#### EXERCISE:
Go line by line through the data and copy those with the word "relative".
********************
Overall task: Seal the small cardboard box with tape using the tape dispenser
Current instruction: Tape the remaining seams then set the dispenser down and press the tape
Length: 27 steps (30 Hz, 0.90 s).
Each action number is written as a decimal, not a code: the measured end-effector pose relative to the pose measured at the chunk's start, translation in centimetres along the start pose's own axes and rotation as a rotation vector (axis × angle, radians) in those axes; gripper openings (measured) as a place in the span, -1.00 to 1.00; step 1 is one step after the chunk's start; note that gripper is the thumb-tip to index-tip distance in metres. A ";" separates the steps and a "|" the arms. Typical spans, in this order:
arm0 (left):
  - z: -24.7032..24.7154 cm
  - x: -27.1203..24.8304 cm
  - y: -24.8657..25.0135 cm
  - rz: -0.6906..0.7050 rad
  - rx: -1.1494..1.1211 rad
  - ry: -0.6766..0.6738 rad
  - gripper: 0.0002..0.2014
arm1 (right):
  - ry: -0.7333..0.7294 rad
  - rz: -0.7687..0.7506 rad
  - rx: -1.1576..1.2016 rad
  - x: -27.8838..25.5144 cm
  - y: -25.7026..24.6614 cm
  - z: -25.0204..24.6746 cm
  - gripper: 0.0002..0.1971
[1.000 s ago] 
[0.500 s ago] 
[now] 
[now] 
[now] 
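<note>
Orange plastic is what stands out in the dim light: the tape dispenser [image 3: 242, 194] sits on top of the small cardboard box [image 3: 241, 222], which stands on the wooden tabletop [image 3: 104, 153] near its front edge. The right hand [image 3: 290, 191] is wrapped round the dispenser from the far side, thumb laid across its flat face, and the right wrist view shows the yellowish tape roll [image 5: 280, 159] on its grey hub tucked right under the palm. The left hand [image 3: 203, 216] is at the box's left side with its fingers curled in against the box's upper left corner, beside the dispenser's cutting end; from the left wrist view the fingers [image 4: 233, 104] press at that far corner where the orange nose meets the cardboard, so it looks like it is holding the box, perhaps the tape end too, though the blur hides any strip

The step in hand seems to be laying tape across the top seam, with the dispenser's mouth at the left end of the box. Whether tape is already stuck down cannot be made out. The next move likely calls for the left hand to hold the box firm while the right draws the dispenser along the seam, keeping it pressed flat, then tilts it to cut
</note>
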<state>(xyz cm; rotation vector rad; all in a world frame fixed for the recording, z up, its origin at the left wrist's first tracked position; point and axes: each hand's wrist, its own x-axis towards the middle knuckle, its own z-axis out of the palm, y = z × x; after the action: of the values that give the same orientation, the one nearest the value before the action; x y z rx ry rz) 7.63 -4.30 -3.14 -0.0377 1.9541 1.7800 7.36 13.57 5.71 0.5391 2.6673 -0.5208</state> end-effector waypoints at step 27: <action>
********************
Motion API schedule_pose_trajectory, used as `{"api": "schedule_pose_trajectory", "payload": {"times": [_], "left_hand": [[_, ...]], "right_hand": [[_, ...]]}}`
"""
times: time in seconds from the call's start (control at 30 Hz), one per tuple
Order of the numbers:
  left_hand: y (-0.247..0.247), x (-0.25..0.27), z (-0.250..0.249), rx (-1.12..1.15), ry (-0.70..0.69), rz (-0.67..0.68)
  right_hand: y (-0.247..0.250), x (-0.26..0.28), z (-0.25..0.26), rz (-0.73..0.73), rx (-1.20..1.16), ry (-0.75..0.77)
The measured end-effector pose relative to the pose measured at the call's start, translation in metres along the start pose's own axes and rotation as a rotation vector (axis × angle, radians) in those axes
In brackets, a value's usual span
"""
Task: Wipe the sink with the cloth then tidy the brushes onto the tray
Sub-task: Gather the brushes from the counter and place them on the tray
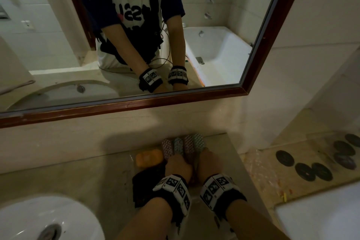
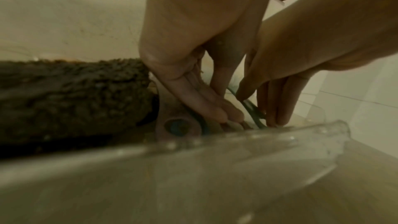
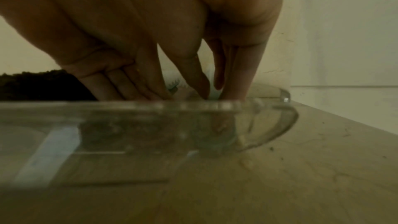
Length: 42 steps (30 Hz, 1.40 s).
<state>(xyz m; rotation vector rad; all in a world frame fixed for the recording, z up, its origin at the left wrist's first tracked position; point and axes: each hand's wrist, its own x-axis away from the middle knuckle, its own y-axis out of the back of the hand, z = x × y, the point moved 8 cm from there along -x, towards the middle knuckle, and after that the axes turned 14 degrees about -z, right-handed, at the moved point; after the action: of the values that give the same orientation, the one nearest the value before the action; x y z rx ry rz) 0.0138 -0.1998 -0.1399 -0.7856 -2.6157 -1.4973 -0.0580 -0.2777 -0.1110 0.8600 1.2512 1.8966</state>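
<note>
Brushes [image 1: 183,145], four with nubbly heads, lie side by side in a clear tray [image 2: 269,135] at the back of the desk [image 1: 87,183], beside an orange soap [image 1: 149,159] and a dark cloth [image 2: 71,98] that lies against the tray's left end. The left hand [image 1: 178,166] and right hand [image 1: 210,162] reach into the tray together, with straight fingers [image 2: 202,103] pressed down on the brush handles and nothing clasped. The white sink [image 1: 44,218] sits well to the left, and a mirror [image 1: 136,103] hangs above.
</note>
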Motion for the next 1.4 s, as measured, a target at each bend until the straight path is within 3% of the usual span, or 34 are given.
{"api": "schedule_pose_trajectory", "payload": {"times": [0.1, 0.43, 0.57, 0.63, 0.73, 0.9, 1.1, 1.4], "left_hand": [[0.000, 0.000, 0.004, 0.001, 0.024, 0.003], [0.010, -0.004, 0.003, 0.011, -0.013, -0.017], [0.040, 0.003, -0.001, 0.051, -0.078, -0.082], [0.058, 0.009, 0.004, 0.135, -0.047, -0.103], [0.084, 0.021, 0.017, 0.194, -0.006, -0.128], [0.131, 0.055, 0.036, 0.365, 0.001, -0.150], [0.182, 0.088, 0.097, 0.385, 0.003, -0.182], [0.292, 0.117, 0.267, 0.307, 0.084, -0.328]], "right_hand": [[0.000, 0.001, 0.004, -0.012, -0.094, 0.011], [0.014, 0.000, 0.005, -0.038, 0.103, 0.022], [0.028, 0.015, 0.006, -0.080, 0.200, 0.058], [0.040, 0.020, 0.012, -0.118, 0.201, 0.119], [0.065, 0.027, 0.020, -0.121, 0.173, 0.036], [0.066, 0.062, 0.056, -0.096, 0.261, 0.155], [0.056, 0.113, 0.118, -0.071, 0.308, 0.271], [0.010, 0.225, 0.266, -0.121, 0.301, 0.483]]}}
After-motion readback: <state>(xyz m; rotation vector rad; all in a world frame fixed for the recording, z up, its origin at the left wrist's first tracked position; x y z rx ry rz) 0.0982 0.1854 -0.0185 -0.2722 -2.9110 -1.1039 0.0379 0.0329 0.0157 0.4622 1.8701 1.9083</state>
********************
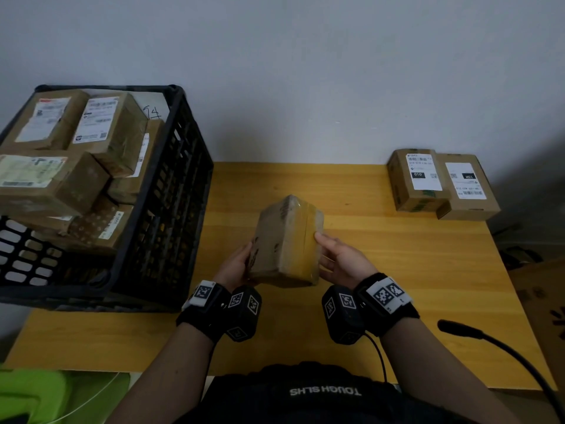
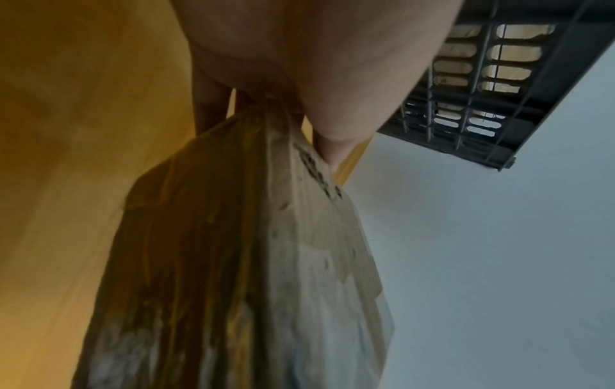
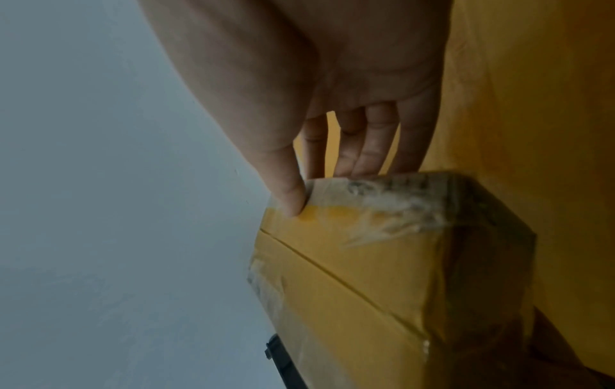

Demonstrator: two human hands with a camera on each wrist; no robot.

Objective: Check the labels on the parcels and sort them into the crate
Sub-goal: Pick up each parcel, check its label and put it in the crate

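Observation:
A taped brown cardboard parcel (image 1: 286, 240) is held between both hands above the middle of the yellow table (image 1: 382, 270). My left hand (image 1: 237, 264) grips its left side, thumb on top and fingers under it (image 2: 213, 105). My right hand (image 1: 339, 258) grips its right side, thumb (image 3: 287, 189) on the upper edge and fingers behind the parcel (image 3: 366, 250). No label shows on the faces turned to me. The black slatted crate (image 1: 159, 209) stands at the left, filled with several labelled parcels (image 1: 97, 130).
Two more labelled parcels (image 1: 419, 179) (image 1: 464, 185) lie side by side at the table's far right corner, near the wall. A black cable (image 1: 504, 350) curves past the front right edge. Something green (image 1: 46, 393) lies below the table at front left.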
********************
#### TASK SOLUTION:
Each action number is written as a decimal, not a code: the measured end-effector pose relative to the pose measured at the chunk's start, translation in centimetres along the start pose's own axes and rotation as a rotation vector (axis × angle, radians) in those axes; gripper openings (measured) as a place in the span, -1.00 to 1.00; step 1 is one step after the chunk's start; note that gripper is the thumb-tip to index-tip distance in metres. A ";" separates the steps and a "|" the arms. Typical spans, in this order:
The measured end-effector pose relative to the pose measured at the call's start, translation in metres along the start pose's own axes and rotation as a rotation vector (axis × angle, radians) in those axes

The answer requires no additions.